The food was passed around family style and conversation was limited as everyone applied themselves to Carson’s fine cooking. Rodney had no problems going back for seconds, and just barely held himself back from thirds. He didn’t miss the fact that John, despite longing looks at the meat platter, denied himself more than one smallish serving. It wasn’t like he couldn’t afford to put on a few pounds, so Rodney snatched his plate and loaded it up with more of everything.

“Hey!” John protested, scowling. “What do you –”

“You don’t eat enough to keep a bird alive.” Rodney dumped gravy over everything and slid the plate back in front of John. “Carson didn’t cook all this just for you to stare at it.”

“He’s right,” Carson agreed unexpectedly. “You can save me the trouble of cleaning up leftovers.”

Rodney nodded, ignored the flush on John’s cheeks, and went after another helping himself. He was only helping Carson out, after all.

“Everything was delicious,” Laura said. She pushed her plate away, finished. “Thank you so much for having us over.”

Carson beamed. “Well, and it’s my pleasure. Not often I get to entertain such a group as yourselves.”

“A handyman, a business manager, and a best-selling author,” Rodney said, wiping a smear of gravy off his chin with his thumb. “Sounds like the makings of one of those stupid jokes.”

“Have you lived here long?” Laura asked, ignoring the man who paid her a very handsome salary. Much to his annoyance.

“Oh, about five years now. I came here to give a wee speech at the university and loved it so much I had to come back.”

“It’s a lovely town.” Laura rested her elbows on the table and leaned closer to Carson. “I can see the appeal.”

“Full of charm,” Rodney agreed, sopping up the last of the gravy on his place with a dinner roll. “It says something when the cemetery is the focal point. Morbid bunch of settlers.”

“Oh, I don’t know about that,” Carson said with a shrug. “There are plenty of hills around, I’m sure the town’s not named for that one in particular.”

The hill in question was visible from almost any spot in town, creating a backdrop of terraced burial plots surmounted by a statue of Colonel Harper himself, resplendent in marbleized Revolutionary attire atop his noble steed. It was quite the monument to vanity, and coming from Rodney that was really saying something.

Laura rolled her eyes. “If you think that’s morbid you should hear some of the ghost stories.”

That got Rodney’s attention. He cut a glance at John, amused to see that the full plate was now nearly empty. “What kind of stories?”

“You’ve been talking with Mary,” Carson said. He waved a dismissive hand. “Every place has its share of unfounded spook stories. Harper’s Hill is no different.”

“You’re a skeptic?” John asked. “That surprises me.”

“Why? Because I’m Scotch and we all believe in boggarts and wee brownies?” Carson laughed good-naturedly. “It’s the twenty-first century, John. Ghost stories belong to bygone times.”

Laura frowned and Rodney mentally cheered; perhaps she wasn’t quite so blindly infatuated with the handsome doctor as he’d thought. “I don’t know. There are plenty of unexplainable things out there, Carson. Some of Mary’s stories were genuinely creepy, and they all seemed to have a grain of truth to them.”
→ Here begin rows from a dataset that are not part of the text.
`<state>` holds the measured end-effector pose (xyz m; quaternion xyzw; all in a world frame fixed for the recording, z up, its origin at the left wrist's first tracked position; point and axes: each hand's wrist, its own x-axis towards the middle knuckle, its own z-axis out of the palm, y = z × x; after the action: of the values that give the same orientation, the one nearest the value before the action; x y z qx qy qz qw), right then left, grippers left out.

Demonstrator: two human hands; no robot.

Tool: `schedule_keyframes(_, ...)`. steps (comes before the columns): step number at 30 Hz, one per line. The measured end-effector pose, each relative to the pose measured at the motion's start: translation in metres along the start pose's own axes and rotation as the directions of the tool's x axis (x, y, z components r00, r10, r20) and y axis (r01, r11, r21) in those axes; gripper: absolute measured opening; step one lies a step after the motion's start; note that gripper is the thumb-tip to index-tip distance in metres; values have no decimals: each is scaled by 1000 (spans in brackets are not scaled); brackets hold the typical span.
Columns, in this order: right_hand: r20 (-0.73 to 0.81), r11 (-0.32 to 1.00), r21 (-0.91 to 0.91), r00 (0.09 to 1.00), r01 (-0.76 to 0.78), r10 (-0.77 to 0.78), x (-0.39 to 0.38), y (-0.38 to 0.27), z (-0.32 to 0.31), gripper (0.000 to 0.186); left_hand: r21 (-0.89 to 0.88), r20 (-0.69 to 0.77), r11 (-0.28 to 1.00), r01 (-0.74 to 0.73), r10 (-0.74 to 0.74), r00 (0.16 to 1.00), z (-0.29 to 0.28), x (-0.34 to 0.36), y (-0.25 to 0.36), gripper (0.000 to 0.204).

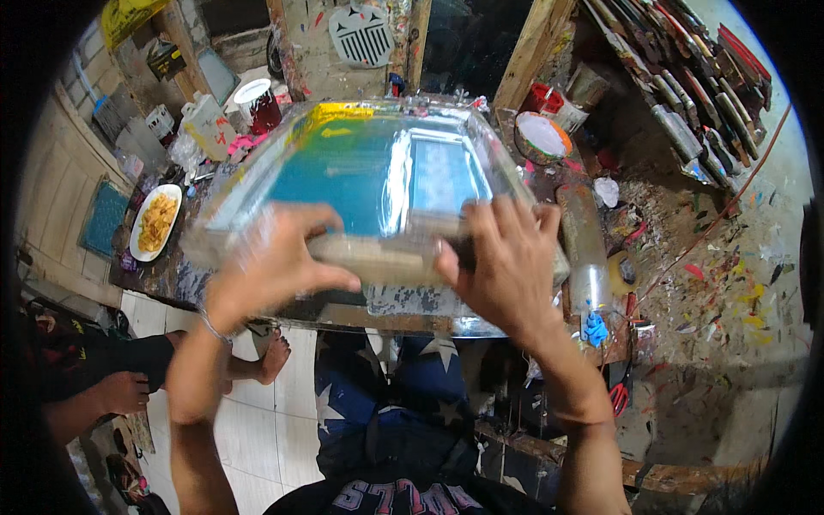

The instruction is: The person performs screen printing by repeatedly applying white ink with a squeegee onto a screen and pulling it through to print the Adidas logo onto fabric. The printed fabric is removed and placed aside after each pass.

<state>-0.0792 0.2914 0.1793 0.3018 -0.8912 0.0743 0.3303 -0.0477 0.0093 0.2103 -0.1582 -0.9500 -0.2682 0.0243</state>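
1. Screen-printing frame, teal mesh, yellow ink at its far left corner; over the worktable, directly before the worker; near rail blurred, so I cannot tell whether it lies flat.
2. Left hand, blurred; holding the near rail, thumb and fingers astride it; silvery bracelet at the wrist.
3. Right hand; holding the same rail, fingers over the top, thumb toward the middle.
4. Round tub, whitish contents, beyond the frame's right side.
5. Oval white plate, yellow-orange food, on the table's left.
6. Paint-stained slats, stacked, upper right.
7. Bystander's hand, far left.
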Motion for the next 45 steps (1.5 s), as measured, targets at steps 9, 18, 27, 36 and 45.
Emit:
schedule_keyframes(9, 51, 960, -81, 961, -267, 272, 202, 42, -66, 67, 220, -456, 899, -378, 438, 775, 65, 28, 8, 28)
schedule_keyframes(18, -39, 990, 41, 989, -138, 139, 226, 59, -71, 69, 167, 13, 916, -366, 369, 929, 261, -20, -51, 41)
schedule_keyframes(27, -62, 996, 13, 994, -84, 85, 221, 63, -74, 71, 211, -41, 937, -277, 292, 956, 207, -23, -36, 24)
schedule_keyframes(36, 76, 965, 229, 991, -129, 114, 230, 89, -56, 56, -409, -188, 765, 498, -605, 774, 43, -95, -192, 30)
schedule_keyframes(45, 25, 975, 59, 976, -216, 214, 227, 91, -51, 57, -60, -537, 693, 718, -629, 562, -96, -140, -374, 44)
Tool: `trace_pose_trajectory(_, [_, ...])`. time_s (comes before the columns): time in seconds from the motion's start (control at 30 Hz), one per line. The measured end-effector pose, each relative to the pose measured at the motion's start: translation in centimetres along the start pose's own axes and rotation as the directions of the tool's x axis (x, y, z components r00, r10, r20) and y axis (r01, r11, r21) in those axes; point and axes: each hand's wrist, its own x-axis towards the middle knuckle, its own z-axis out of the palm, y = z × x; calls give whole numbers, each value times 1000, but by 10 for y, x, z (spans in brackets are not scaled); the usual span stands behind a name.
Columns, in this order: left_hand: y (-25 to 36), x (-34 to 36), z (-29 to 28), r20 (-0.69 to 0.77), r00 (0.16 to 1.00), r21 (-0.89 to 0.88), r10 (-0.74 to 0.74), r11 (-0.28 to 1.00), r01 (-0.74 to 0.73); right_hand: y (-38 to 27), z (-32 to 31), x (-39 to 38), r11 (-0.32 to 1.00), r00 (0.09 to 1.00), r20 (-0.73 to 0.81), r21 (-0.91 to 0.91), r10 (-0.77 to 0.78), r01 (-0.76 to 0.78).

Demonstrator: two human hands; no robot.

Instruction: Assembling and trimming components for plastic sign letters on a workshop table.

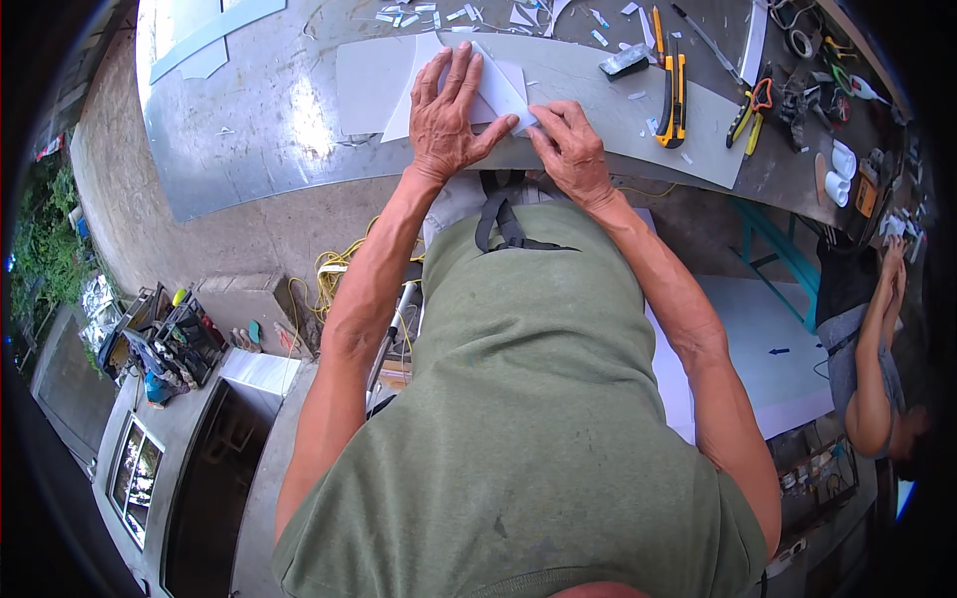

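Observation:
On a grey board (369, 90) at the worktable's near edge lie layered white sheets (502, 92) cut in angular shapes. My left hand (449, 115) rests on the sheets with fingers stretched out, pressing near their upper left part. My right hand (568, 145) has curled fingers pinching the lower right corner of the top white sheet, close beside my left thumb. To the right on the board lie a yellow and black utility knife (672, 100) and a small dark block (626, 60). Yellow-handled pliers (753, 115) lie farther right.
The metal table (229, 130) holds white scraps (469, 14), pale strips (204, 35), tape rolls and tools on the right. Yellow cable (334, 267) lies below by a concrete block (239, 299). A co-worker (867, 369) works at the right. A teal trestle (768, 249) stands under the table.

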Motion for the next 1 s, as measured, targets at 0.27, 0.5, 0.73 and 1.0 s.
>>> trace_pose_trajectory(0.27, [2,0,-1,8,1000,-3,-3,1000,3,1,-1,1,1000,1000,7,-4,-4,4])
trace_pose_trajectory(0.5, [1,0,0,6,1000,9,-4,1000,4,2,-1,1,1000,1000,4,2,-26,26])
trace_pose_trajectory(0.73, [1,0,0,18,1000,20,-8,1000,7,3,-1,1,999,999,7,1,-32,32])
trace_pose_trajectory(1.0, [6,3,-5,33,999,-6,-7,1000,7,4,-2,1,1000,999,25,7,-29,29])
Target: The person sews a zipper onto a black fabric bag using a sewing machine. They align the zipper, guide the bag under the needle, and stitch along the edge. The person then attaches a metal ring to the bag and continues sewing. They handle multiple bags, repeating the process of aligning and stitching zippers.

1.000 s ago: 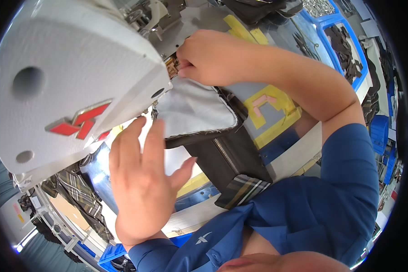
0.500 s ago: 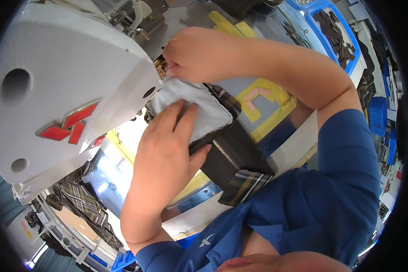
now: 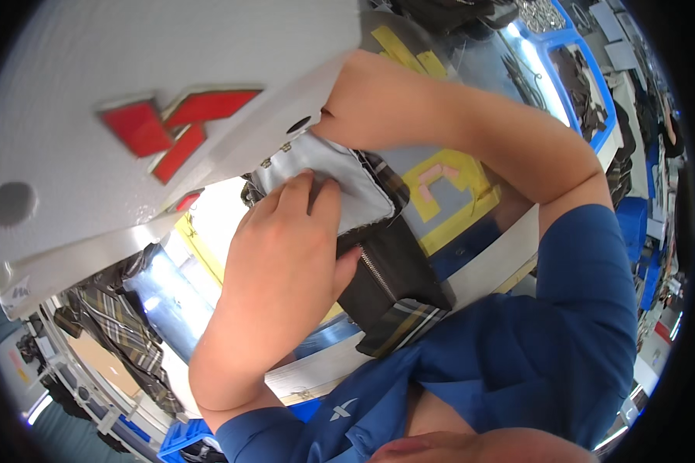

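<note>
My left hand [image 3: 282,239] lies flat on a light grey cloth piece [image 3: 361,197], fingers stretched toward the machine and thumb out to the side. Beneath that cloth is black fabric with a metal zipper [image 3: 377,270], its near end finished with a plaid flap [image 3: 401,328] by my shirt. At the cloth's far edge, my right hand [image 3: 371,100] is curled closed. Its fingertips are hidden behind the white sewing machine head [image 3: 62,62], so what they grip cannot be seen. The needle area is hidden too.
Yellow tape [image 3: 449,235] marks the work surface right of the cloth. Scissors [image 3: 520,73] lie farther back, beside a blue-rimmed tray [image 3: 547,42] of dark pieces. Plaid fabric [image 3: 123,336] hangs at the left, above a blue bin [image 3: 179,441].
The view has shifted, and the machine head now fills more of it and covers my right fingertips. Both hands keep nearly the same places on the cloth.
</note>
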`<action>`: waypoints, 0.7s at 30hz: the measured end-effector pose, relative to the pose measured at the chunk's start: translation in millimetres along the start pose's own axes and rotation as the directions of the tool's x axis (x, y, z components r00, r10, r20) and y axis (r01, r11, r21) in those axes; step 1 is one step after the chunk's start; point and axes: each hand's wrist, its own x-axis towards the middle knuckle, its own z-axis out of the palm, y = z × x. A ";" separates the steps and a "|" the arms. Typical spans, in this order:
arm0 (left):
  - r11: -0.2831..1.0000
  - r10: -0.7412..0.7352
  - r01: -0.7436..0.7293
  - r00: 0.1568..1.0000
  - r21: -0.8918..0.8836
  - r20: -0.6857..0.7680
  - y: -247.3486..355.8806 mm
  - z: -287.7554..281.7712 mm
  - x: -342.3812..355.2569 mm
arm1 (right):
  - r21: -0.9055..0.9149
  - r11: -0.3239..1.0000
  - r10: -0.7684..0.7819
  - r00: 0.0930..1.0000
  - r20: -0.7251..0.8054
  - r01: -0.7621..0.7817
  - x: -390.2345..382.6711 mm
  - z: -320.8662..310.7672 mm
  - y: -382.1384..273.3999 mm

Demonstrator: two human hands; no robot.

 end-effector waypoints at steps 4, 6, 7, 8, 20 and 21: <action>1.000 0.009 -0.009 1.000 -0.014 0.002 -2.3 0.4 -1.2 | -0.055 0.997 -0.062 0.996 -0.071 0.058 -6.7 0.1 3.4; 1.000 0.016 -0.016 1.000 -0.002 -0.008 -2.3 -0.2 -2.1 | -0.056 0.994 -0.102 0.987 -0.124 0.096 -6.9 0.8 3.2; 1.000 0.021 -0.021 1.000 0.007 -0.008 -3.0 0.4 -2.8 | -0.053 0.996 -0.078 0.991 -0.110 0.073 -6.1 0.8 0.7; 1.000 0.024 -0.023 1.000 0.013 -0.015 -3.5 1.3 -3.2 | -0.052 0.997 -0.053 0.994 -0.096 0.048 -5.0 0.9 -2.0; 0.990 0.087 -0.075 0.991 0.118 -0.099 -5.1 7.3 -6.7 | -0.073 0.997 -0.047 0.987 -0.153 0.036 1.7 8.1 0.6; 0.990 0.089 -0.077 0.991 0.122 -0.103 -5.4 7.5 -6.4 | -0.101 0.992 -0.089 0.979 -0.182 0.071 2.4 9.7 3.5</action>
The good doctor apparently saw the error of his ways and attempted to backpedal. “What I mean to say is…science has taken much of the mystery out of the world. I’m sure there’s plenty we still don’t know.”

“Was there something about Uncle Gunn’s house?” Rodney asked Laura, trying to get her back on track. “Or are we going to sit around debating the validity of the supernatural in the modern world?”

John leaned surprisingly close, speaking so only he could hear. “What happened to atmospheric anomalies?”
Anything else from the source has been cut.